Q: I am super close with one girl in my friend group and everyone gets jealous that I have a best friend. We do everything together and quite often I get comments from my other friends in our friend group about how they weren’t invited or we excluded them. I love them all but we are not as close as me and my bestie. I feel really bad not inviting them but it goes from inviting one person to 5! I often have to hide my story from them and can’t post because I don’t want to upset them and I end up feeling guilty. What should I do? -Anonymous
A: Hey queen. I’ve totally been in the same situation with my best friend and the larger friend group. First thing you gotta remember: teen girls are insecure about their friendships with one another and with you. They feel threatened by seeing your strong connection with someone else, wondering why they don’t have that with you or with anyone… they wouldn’t care about you and your best friend if they were content in their other friendships.
If you’re like me, you spend too much time worrying about other people's happiness and feelings. Don’t be ashamed/try to hide a friendship because you’re fretting about someone else instead of enjoying your time with your top bae. It’s good that you have found an amazing bond with someone and the truth is that the rest of the group is just jealous of that. There’s definitely a difference between a lifelong best friend that everyone knows you’ve been close with since forever compared to someone you’ve only recently been getting tighter with. We can talk about both.
A few tips
Social media is tricky. There’s no black and white answer. Be present when you’re with your best friend (just you two alone) and I wouldn’t say no posting but don’t go out of your way to be all over tiktok or snapchat with your friend. That just shows the world that you guys are bored and we both know that it’s unnecessary. I had some issues in the past with a friend being jealous that we posted so much without her. It made me realize I truly didn’t need to be posting as much BUT if I still wanted to, I could and should because it’s my life.
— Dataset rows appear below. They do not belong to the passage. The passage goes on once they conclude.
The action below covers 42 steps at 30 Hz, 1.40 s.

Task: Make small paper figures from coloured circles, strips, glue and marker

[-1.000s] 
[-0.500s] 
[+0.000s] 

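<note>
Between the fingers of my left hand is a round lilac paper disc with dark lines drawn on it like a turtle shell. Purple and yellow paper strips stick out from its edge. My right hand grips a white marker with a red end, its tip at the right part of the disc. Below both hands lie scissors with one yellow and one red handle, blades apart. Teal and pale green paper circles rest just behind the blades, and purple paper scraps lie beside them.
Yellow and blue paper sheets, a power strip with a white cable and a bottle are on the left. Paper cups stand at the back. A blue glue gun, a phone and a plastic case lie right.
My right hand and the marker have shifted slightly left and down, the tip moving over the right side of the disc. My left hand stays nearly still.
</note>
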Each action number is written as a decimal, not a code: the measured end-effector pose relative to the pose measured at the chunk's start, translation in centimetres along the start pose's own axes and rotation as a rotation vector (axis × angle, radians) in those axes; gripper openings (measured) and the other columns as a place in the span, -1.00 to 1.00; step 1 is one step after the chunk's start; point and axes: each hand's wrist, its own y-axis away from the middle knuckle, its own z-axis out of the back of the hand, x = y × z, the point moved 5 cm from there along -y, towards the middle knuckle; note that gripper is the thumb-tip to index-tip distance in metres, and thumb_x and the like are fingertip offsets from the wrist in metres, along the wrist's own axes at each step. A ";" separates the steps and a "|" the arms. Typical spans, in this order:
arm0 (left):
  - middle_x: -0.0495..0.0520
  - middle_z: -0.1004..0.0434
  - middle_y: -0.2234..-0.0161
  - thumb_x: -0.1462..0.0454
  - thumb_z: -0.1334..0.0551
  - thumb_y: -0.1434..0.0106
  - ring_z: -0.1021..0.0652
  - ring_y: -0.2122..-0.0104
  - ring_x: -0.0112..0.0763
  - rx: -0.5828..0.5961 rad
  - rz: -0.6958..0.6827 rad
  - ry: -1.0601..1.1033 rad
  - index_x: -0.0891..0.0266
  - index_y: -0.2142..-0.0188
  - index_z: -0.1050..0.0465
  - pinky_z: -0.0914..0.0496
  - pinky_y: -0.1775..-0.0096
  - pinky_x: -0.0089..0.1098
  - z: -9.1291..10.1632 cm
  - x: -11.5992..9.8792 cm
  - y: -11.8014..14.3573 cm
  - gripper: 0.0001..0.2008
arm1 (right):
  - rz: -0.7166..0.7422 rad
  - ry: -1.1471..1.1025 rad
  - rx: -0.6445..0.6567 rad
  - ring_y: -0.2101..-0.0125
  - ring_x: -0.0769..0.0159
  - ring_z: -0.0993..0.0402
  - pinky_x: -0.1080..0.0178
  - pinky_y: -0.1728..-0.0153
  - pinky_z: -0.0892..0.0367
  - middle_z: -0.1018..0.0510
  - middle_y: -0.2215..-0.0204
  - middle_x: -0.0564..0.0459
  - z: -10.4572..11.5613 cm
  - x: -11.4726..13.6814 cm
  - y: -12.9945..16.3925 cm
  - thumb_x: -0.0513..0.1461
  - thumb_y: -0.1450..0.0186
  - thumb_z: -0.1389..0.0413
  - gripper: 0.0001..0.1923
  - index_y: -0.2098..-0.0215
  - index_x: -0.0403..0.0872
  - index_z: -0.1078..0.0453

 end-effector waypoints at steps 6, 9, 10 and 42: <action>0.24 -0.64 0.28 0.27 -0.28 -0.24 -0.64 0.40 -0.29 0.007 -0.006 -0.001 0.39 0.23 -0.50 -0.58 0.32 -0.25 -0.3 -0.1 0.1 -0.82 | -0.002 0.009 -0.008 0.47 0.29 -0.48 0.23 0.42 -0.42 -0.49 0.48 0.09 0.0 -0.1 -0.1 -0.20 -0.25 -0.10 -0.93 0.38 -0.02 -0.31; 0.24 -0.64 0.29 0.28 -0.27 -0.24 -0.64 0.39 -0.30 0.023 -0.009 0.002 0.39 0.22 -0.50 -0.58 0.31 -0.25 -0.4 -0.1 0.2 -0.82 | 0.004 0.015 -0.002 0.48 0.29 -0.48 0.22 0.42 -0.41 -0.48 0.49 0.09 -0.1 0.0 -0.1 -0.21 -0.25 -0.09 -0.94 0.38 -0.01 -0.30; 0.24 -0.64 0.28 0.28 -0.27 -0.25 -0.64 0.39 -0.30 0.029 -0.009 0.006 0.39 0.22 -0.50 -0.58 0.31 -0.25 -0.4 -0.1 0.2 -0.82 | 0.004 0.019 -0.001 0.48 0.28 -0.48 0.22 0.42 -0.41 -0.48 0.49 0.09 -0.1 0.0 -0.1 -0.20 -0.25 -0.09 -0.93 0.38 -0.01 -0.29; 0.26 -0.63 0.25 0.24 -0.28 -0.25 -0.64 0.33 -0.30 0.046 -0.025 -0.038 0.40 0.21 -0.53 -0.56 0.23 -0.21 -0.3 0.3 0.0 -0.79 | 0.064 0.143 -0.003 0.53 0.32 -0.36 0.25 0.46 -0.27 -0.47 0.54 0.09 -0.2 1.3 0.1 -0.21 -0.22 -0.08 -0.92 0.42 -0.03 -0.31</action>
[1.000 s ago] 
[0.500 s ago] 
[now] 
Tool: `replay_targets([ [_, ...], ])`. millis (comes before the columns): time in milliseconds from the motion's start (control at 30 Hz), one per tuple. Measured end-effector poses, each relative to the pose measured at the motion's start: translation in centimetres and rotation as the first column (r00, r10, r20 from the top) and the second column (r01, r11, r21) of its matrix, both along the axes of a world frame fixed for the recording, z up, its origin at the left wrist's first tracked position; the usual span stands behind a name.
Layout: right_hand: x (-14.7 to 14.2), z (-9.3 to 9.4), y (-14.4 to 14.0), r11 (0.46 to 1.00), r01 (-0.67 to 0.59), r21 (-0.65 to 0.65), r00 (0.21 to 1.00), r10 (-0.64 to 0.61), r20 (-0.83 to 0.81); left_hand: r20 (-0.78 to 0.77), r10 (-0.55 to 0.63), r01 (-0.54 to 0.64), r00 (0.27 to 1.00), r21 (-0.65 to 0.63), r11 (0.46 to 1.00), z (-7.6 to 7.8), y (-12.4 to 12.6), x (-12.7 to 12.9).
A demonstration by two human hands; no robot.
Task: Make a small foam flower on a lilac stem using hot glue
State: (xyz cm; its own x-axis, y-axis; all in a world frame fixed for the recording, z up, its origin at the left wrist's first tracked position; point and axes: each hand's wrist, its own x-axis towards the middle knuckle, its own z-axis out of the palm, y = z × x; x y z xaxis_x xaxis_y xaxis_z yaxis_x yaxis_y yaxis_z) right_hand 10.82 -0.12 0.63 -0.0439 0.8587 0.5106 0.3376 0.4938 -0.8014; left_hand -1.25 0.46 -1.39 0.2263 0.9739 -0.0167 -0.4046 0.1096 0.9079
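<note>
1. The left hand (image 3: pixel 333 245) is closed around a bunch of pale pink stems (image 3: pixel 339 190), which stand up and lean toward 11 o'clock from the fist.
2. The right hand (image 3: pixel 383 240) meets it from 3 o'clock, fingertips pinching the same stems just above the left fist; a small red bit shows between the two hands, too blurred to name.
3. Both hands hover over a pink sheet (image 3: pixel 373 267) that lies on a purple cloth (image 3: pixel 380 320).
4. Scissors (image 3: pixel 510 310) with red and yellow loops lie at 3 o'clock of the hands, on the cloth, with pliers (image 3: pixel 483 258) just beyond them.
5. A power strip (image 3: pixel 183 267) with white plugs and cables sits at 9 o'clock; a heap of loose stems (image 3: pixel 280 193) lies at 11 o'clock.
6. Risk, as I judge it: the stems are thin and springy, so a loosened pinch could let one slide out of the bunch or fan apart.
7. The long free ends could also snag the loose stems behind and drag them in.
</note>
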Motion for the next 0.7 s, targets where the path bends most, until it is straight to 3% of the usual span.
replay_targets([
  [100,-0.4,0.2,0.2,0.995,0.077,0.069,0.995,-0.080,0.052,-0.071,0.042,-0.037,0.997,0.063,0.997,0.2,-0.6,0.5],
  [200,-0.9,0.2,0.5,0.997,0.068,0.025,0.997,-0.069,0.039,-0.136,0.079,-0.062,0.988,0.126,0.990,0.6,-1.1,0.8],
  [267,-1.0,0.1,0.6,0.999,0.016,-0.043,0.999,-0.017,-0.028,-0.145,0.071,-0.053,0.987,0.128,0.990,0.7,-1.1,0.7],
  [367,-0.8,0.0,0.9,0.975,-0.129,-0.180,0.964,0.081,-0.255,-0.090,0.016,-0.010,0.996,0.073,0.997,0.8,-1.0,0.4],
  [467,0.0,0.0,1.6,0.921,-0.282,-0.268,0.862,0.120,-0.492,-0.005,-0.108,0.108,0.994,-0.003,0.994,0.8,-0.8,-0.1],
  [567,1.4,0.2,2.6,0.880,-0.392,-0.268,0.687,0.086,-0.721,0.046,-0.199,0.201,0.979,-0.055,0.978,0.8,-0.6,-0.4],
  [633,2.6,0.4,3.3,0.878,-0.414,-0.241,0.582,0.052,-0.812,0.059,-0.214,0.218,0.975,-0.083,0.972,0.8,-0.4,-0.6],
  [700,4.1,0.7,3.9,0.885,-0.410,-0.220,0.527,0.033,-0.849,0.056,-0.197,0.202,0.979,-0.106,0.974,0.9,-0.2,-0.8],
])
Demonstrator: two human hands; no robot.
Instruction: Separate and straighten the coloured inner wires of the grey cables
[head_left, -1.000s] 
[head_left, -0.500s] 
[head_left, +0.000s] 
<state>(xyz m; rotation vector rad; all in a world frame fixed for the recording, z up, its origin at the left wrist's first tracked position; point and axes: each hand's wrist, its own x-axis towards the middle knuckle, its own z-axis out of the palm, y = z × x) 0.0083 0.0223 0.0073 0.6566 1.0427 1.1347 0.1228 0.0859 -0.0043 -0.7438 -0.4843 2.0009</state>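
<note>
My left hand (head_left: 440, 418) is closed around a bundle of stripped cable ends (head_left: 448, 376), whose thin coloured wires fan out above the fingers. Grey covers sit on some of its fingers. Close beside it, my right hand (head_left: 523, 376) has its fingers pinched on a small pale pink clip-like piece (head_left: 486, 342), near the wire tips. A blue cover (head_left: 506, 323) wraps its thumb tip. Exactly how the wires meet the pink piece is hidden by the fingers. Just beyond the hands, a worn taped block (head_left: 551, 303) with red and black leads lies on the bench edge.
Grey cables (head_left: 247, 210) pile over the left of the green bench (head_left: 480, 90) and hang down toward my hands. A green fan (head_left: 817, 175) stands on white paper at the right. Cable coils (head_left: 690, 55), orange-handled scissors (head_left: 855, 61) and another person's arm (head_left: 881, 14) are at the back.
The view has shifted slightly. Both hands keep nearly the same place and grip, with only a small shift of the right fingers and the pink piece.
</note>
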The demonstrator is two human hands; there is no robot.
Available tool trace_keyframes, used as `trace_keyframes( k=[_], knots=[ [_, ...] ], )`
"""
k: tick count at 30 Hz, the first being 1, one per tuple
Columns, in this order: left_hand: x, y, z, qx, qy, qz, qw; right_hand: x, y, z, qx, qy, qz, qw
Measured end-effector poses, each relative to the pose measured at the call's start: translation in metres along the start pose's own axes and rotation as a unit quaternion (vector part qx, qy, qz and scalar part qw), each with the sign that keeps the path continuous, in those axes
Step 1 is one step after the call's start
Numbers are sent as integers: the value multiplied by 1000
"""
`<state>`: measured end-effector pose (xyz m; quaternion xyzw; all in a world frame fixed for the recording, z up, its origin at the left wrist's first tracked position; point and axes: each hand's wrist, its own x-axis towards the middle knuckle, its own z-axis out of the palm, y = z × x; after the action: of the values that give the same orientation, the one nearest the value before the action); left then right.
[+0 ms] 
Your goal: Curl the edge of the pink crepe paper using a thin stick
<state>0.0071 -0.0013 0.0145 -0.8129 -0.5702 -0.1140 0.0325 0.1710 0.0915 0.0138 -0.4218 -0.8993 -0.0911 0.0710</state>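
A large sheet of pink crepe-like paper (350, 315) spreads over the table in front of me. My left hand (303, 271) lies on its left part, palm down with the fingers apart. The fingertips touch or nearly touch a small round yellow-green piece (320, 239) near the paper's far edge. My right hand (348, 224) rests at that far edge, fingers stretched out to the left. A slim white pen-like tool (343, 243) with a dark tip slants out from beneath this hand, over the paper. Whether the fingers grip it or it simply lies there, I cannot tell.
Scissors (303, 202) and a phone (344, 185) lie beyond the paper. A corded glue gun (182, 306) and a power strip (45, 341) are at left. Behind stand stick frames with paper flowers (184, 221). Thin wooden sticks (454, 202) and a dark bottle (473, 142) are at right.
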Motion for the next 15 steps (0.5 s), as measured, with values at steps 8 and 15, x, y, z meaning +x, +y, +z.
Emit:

In this era, feeling left out and dealing with exclusion are heightened by social media. If it’s not a billion private story posts, the others will stalk your snap maps or facetime you when you’re together. It’s always something. Don’t hide them from your story… I feel like that’s even worse. I guess all I’m saying is don’t make posting a personality trait.
When you two are with the rest of the friend group, try not to bring up inside jokes and obnoxiously spill about that one crazy thing from the weekend prior that no one else would understand…. That's just common sense but it’ll aggravate the group.
Try to plan fun group activities with your friend group and branch off from your bestie in those moments so you can connect with the rest of the group (you can even discuss this prior with your best friend but preferably you are casually talking to and enjoying time with the other girls). If you care about your friendship with the group as a whole, make a real effort to strengthen relationships with every individual too.
How to respond when confronted:
I remember once I was in a group setting and someone brought up how close I was to my best friend. All you can really say in that moment is ‘haha ya’ and brush it off. In my situation, my friendship with my best friend wasn’t something I needed to defend or explain… it was purely a known fact and everyone had to accept it.
This only becomes some sort of an issue on a more personal level. Explaining your friendship to someone left out is an intimate conversation that will most likely ever occur one on one. This is similar to the 3 person friend group post! Another friend could approach you about feeling left out. You say: “I love you. A lot. You know that. I also love one on one time. I have definitely grown closer with Sophia right now as we have french together and both are on the dance team. It doesn’t mean you matter to me any less or that our friendship isn’t important”.
Sure you could maybe post less or be less obvious about the friendship (which is up to you) but the friend group has to understand that you’re closer with your bestie and that’s not gonna change. because they want it to.